Como se lê na nota de imprensa, Em Algum Lugar é um importante contributo para revigorar o jornalismo literário em Cabo Verde. Como assim?
Fá-lo não apenas pelo tema que o atravessa, mas pela forma como a escrita se entrelaça com a observação crítica da realidade. Fascina-me o universo do jornalismo, esse espaço de escuta, denúncia e revelação. E, como bem sabemos, os escritores têm o privilégio — e a responsabilidade — de transitar entre mundos, de cruzar linguagens, de iluminar zonas de sombra. O jornalismo literário, na tradição de Ryszard Kapuściński, Truman Capote ou Gay Talese, permite isso: narrar o real com o rigor da observação e a sensibilidade da literatura.

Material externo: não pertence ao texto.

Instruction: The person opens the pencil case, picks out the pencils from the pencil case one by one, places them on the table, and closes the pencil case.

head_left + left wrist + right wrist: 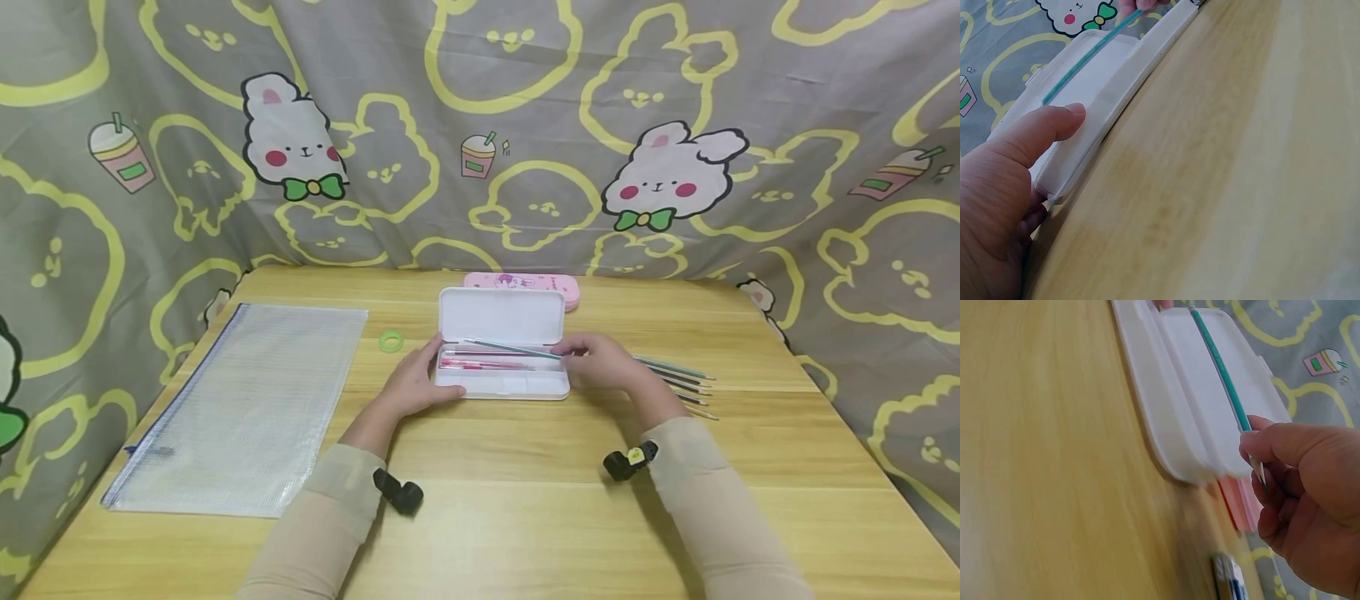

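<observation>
A white pencil case (501, 383) lies with its lid (501, 315) raised, and red pencils (480, 365) rest in its tray. My left hand (411, 382) grips the case's left end, thumb on the front rim and fingers round the far side. Between thumb and fingertips, my right hand (600, 362) pinches a teal pencil (1225, 378) near its sharpened point. That pencil slants over the case, its other end toward the left hand.
Behind the lid stands a pink pencil case (572, 292). Several pencils (678, 375) lie right of the right hand. A green tape ring (391, 341) sits left of the case, and a clear mesh zip pouch (247, 408) covers the table's left side. A patterned curtain (390, 100) surrounds the table.
</observation>
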`<move>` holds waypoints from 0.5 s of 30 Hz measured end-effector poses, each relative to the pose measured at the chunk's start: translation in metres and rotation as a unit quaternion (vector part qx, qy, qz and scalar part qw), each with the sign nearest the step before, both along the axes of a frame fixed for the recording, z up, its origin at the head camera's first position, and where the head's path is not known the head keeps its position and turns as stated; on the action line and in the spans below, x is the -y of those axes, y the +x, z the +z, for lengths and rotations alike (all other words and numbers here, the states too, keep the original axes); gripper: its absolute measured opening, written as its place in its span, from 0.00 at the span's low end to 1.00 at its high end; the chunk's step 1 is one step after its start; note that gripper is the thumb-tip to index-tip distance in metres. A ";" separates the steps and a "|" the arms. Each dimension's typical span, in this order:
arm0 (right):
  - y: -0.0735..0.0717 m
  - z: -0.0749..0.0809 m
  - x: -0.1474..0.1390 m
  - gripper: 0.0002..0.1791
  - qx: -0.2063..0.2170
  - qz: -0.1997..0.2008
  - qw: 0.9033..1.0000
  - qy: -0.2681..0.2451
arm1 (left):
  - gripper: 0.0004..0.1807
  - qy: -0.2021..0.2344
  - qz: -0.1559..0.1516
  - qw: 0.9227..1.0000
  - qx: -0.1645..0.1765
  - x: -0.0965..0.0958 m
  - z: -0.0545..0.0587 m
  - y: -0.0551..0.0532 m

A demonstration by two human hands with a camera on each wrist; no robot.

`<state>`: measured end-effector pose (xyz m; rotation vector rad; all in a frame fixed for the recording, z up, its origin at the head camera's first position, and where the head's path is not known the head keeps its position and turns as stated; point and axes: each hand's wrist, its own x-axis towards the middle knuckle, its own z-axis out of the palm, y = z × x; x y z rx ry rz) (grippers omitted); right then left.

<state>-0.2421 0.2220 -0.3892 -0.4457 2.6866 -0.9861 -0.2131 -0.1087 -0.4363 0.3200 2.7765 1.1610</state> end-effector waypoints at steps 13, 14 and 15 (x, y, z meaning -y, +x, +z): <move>0.033 0.003 -0.067 0.15 -0.042 -0.038 0.998 0.004 | 0.62 -0.004 0.002 1.000 0.007 -0.001 0.000 0.001; 0.037 0.003 -0.073 0.15 -0.043 -0.041 0.998 0.007 | 0.62 -0.004 0.002 1.000 0.007 -0.001 0.000 0.001; 0.040 0.003 -0.078 0.16 -0.039 -0.049 0.998 0.007 | 0.62 -0.004 0.003 1.000 0.008 -0.001 0.000 0.001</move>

Que lugar ocupa as suas obras de ficção no contexto dos seus livros académicos, infantojuvenis e crónicas?
Este é o meu sétimo livro, e com ele o equilíbrio da minha produção literária inclina-se decididamente para a ficção. Com três romances publicados, tenho hoje mais obras ficcionais do que de qualquer outro género — ultrapassando os dois livros académicos, o conto infantojuvenil e o volume de crónicas. Esta trajetória revela uma inclinação cada vez mais nítida para o território vasto e libertador da narrativa, onde posso entrelaçar memória, imaginação e crítica social com a liberdade que só a ficção permite.
Texto originalmente publicado na edição impressa do Expresso das Ilhas nº 1224 de 14 de Maio de 2025.